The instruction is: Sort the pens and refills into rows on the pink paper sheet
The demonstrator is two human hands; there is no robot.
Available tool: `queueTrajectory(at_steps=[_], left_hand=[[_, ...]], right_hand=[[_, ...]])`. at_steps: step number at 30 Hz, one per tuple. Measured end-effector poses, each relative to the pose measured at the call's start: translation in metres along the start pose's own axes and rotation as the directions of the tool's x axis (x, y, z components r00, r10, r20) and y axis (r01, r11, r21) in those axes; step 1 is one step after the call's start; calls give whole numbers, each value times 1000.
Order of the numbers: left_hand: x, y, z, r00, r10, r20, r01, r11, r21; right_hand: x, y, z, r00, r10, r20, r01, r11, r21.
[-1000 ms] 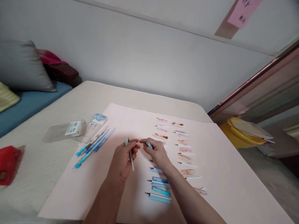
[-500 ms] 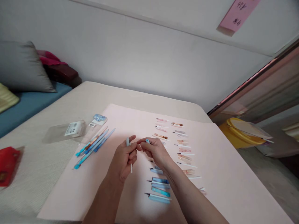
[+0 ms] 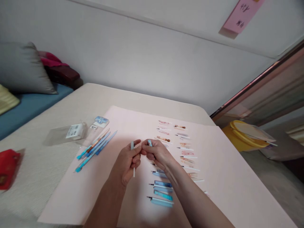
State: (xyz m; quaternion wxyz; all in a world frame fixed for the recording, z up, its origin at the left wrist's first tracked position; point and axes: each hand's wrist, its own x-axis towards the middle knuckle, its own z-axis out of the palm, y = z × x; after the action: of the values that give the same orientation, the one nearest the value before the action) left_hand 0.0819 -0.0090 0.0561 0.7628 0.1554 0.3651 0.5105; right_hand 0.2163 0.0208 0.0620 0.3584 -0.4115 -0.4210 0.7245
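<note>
Over the pink sheet (image 3: 95, 196), my left hand (image 3: 127, 160) is closed around a pale grey-blue pen barrel (image 3: 132, 145). A thin white refill (image 3: 134, 172) sticks out below its fingers. Close beside it, my right hand (image 3: 158, 153) is curled around a light blue pen barrel (image 3: 149, 142) whose end pokes up. The fingertips of both hands meet, and whatever is pinched there is too small to make out. Under and beyond the right hand lie rows of pen parts: blue barrels (image 3: 162, 183) with refills, and pink and brown ones (image 3: 187, 152) farther right.
Several whole blue and brown pens (image 3: 95, 148) lie in a bunch on the left. Behind them are clear plastic packaging (image 3: 64, 134) and a blue-topped card (image 3: 101, 120). A red object (image 3: 9, 169) sits far left. A yellow bin (image 3: 244, 139) stands off the right edge.
My right hand has turned slightly and drawn in against my left fingertips, showing more of the light blue barrel. The left hand's barrel has shifted a little right.
</note>
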Motion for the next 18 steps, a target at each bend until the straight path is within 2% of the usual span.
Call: queueTrajectory(at_steps=[4, 7, 11, 14, 18], left_hand=[[3, 0, 0, 998, 9, -61, -12, 999, -42], [6, 0, -2, 991, -30, -127, 13, 991, -136], [11, 0, -8, 985, -108, -136, 63, 953, -295], [13, -1, -11, 977, -161, -141, 104, 933, -345], [13, -1, -13, 973, -140, -184, 64, 928, -367]], right_hand=[[1, 2, 0, 998, -30, -59, 31, 1000, 7], [2, 2, -1, 997, -42, -70, 41, 999, -20], [2, -1, -1, 996, -52, -74, 45, 995, -93], [0, -5, 2, 996, -58, -67, 49, 990, -129], [-4, -9, 7, 997, -47, -65, 39, 992, -124]])
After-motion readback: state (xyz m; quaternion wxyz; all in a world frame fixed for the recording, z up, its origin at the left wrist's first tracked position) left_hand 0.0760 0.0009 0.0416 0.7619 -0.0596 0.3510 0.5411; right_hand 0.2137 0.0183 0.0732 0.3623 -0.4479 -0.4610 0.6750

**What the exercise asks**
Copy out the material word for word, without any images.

**Output for this exercise**
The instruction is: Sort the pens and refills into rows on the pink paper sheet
The demonstrator is two human hands; there is no robot.
Available tool: `queueTrajectory(at_steps=[_], left_hand=[[_, ...]], right_hand=[[_, ...]])`. at_steps: step number at 30 Hz, one per tuple. Measured end-effector poses, each relative to the pose measured at the call's start: translation in metres along the start pose's own axes and rotation as the directions of the tool's x axis (x, y, z components r00, r10, r20) and y axis (r01, r11, r21) in those axes; step 1 is one step after the call's start; calls give whole numbers, each value times 1000.
Order of the numbers: left_hand: x, y, z, r00, r10, r20, r01, r11, r21; right_hand: x, y, z, r00, r10, r20, r01, r11, r21.
[-1000 ms] 
[-500 ms] 
[+0 ms] 
State: (xyz m; quaternion wxyz; all in a world frame fixed for the recording, z up, its origin at the left wrist's first tracked position; point and axes: each hand's wrist, its own x-axis towards the middle knuckle, its own z-axis out of the palm, y = z × x; after the action: of the values that give the same orientation, the one nearest the value before the action) left_hand 0.0819 -0.0090 0.0561 0.7628 0.1554 0.3651 0.5105; right_hand 0.2163 0.0208 0.0620 0.3584 -0.4115 -0.4210 0.7245
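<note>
Over the pink sheet (image 3: 95, 196), my left hand (image 3: 127, 160) is closed around a pale grey-blue pen barrel (image 3: 132, 145). A thin white refill (image 3: 134, 172) sticks out below its fingers. Close beside it, my right hand (image 3: 158, 153) is curled around a light blue pen barrel (image 3: 149, 142) whose end pokes up. The fingertips of both hands meet, and whatever is pinched there is too small to make out. Under and beyond the right hand lie rows of pen parts: blue barrels (image 3: 162, 183) with refills, and pink and brown ones (image 3: 187, 152) farther right.
Several whole blue and brown pens (image 3: 95, 148) lie in a bunch on the left. Behind them are clear plastic packaging (image 3: 64, 134) and a blue-topped card (image 3: 101, 120). A red object (image 3: 9, 169) sits far left. A yellow bin (image 3: 244, 139) stands off the right edge.
My right hand has turned slightly and drawn in against my left fingertips, showing more of the light blue barrel. The left hand's barrel has shifted a little right.
</note>
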Motion for the next 18 steps, a target at each bend until the straight path is within 2% of the usual span.
Call: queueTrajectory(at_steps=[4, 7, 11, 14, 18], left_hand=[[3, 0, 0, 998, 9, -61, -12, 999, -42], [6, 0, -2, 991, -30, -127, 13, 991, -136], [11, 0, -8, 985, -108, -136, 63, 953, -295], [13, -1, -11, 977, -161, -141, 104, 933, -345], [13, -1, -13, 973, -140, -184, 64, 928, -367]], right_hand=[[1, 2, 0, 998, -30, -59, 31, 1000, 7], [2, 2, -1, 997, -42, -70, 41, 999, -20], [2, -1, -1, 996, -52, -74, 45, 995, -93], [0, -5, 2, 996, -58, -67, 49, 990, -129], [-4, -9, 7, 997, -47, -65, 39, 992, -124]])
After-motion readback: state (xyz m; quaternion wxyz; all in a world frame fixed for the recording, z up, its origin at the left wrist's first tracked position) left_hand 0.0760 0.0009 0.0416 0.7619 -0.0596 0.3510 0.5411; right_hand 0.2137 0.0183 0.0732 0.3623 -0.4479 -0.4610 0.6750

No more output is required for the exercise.